Como Enrique no pudo desatar el nudo gordiano, lo cortó: en 1534 hizo aprobar una ley que estableció que el jefe de la Iglesia inglesa es el rey, es decir, él mismo. Y, de inmediato, otra norma penando como traidor al que no aceptare las condiciones de la anterior. De modo que todos, bajo pena de muerte, debían expresar su acatamiento.
De dos filos
El obispo Juan Fisher afirmaba que esa normativa era «una espada de dos filos, porque si uno quería observarla, perdía el alma; y si contradecirla perdía el cuerpo». Moro compartía la posición del prelado. Y argumentaba no haber encontrado ningún doctor aprobado por la Iglesia católica que sostuviera la posibilidad de que un laico pudiera ser cabeza de un Estado eclesiástico. Los dos fueron detenidos y encerrados en la Torre de Londres. El anciano obispo fue el primero en ser decapitado el 22 de junio de 1535. Otros religiosos ya habían sido ejecutados. Crónicas de la época describen cómo algunos cartujos fueron arrastrados por la calle, ahorcados y arrancados sus intestinos mientras que otros fueron quemados. La cabeza de Fisher fue exhibida clavada en una pica en el Puente de Londres. Dicen que la cabeza «se puso más lozana a cuando era viva y muchos creyeron que empezaría a hablar». Cuando el rumor llegó a las autoridades, fue retirada y escondida.
Después de quince meses de prisión en la Torre, Moro fue llevado a declarar ante el nuevo Lord Canciller y el duque de Norfolk. Debilitado por la prisión y la enfermedad, apoyado en un bastón, fue interrogado de pie por sus acusadores. Estos le dieron la oportunidad de arrepentirse de sus delitos. Negó la traición. Pero siempre se había opuesto al segundo matrimonio del rey y traición hubiera sido ocultárselo, alegó. El edicto era una espada de dos filos, ¿cómo hubiera podido evitarse caer en uno de los dos peligros?
Era costumbre que los condenados a muerte hablaran al pueblo desde el Puente de Londres. Dijo que moría «como fiel siervo del Rey, pero buen siervo de Dios, ante todo». Fue decapitado el 6 de julio de 1535. Su cabeza fue cocida en agua hirviente para que produjera más horror. Así, Enrique VIII había eliminado a los dos hombres que habían cooperado en su Defensa de los siete sacramentos, aunque conservó para sí el título papal.
La última carta de Moro a Erasmo está fechada en junio de 1533. Le dice: «yo fui molesto para los herejes […] tengo en gran aborrecimiento a esta ralea de hombres […] por ellos tengo yo serios temores para el mundo». Probó con su muerte la fuerza de sus convicciones.

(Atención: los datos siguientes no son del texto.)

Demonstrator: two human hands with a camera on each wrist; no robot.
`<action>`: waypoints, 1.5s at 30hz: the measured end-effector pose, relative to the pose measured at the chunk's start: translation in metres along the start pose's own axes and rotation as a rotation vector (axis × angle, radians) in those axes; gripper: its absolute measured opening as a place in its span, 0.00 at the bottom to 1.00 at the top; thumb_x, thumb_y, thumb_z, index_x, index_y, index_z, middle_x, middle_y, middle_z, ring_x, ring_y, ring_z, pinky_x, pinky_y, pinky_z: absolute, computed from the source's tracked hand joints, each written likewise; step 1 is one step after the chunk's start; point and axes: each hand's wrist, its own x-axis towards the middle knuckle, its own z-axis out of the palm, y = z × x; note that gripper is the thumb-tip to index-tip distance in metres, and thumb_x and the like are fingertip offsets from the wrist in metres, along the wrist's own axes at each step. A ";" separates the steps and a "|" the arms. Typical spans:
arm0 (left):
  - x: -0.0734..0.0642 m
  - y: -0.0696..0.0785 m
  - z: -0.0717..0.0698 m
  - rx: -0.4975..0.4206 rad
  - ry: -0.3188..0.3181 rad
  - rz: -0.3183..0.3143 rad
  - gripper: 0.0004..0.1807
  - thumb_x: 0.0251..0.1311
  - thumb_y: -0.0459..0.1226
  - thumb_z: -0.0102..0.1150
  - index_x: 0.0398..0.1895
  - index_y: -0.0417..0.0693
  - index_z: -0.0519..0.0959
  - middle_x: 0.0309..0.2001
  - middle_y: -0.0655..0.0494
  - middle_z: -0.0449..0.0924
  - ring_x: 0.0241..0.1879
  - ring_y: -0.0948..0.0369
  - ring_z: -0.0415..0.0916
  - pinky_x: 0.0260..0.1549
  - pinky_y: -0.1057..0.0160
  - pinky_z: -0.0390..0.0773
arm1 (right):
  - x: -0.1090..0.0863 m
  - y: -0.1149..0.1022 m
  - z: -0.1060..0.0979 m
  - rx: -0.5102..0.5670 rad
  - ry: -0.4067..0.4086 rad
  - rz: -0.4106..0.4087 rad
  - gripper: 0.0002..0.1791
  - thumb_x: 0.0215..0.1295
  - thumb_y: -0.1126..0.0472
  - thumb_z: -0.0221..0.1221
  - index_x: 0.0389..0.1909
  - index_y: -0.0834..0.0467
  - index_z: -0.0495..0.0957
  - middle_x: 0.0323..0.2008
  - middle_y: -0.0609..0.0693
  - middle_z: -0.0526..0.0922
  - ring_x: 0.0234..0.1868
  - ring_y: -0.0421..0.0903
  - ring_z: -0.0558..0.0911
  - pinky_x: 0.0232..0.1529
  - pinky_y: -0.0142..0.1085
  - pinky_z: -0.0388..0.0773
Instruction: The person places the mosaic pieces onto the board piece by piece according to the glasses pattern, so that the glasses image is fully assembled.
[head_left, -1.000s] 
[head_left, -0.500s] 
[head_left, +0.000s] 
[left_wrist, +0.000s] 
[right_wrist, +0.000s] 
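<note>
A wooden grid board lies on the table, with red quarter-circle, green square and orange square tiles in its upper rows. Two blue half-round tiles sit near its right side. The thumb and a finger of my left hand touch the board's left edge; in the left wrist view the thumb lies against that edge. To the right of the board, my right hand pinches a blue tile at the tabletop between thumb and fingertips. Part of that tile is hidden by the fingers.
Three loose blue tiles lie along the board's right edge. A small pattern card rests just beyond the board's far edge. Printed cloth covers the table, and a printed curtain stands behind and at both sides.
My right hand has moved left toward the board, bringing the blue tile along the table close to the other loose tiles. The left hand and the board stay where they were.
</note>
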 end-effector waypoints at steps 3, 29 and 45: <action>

Santificados Fisher y Moro por la Iglesia en 1935, su día se celebra el 22 de junio.
Si la justificación de Enrique VIII estuvo en su trastorno genético bien podría perdonársele por aquello de «no saben lo que hacen».
Sin perjuicio, tienen total vigencia las palabras del último texto de Santo Tomás Moro. Encerrado en la Torre de Londres, Moro había escrito su Diálogo de la fortaleza contra la tribulación, donde dice: «Si los hombres desean cargos y puestos de autoridad solamente por sus caprichos mundanos, ¿quién puede esperar que los usen bien y que no haya abuso de autoridad y daño muy grande?». Por algo San Juan Pablo II lo proclamó «Patrono de los Gobernantes y de los Políticos» (incluye a las mujeres, eh). ¡Qué bueno sería que lo tomaran en cuenta!